A Gender Rights Activist working with the tribal and marginalized communities in india, Srilekha is a PhD scholar working on understanding body and sexuality among tribal girls, to fill the gaps in research around indigenous women and their stories. Srilekha has worked extensively at the grassroots level with community based organisations, through several advocacy initiatives around Gender, Mental Health, Menstrual Hygiene and Sexual and Reproductive Health Rights (SRHR) for the indigenous in Jharkhand, over the last 6 years.

Srilekha has also contributed to sustainable livelihood projects and legal aid programs for survivors of sex trafficking. She has been conducting research based programs on maternal health, mental health, gender based violence, sex and sexuality.

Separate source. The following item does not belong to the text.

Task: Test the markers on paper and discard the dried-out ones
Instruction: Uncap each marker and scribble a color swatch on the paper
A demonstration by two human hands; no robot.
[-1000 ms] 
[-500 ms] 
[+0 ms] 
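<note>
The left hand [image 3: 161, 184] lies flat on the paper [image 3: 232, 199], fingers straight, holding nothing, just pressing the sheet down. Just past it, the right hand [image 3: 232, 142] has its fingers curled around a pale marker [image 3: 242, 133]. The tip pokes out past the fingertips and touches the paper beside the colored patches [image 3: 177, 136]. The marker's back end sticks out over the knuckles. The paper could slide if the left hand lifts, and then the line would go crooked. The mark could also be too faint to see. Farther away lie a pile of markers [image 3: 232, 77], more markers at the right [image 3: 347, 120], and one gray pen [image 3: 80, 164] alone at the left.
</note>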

Her interest lies in conducting workshops for young people on life skills, feminism, gender and sexuality, trauma, resilience and interpersonal relationships.

A Guwahati-based college student pursuing her Masters in Tata Institute of Social Sciences, Bidisha started the #BleedwithDignity campaign on the technology platform Change.org, demanding that the Government of Assam install
biodegradable sanitary pad vending machines in all government schools across the state. Her petition on Change.org has already gathered support from over 90000 people and continues to grow.

Bidisha was selected in Change.org’s flagship program ‘She Creates Change’ having run successful online advocacy
campaigns, which were widely recognised. Through the #BleedwithDignity campaign; she organised and celebrated World Menstrual Hygiene Day, 2019 in Guwahati, Assam by hosting a wall mural by collaborating with local organisations. The initiative was widely covered by national and local media, and the mural was later inaugurated by the event’s chief guest Commissioner of Guwahati Municipal Corporation (GMC) Debeswar Malakar, IAS.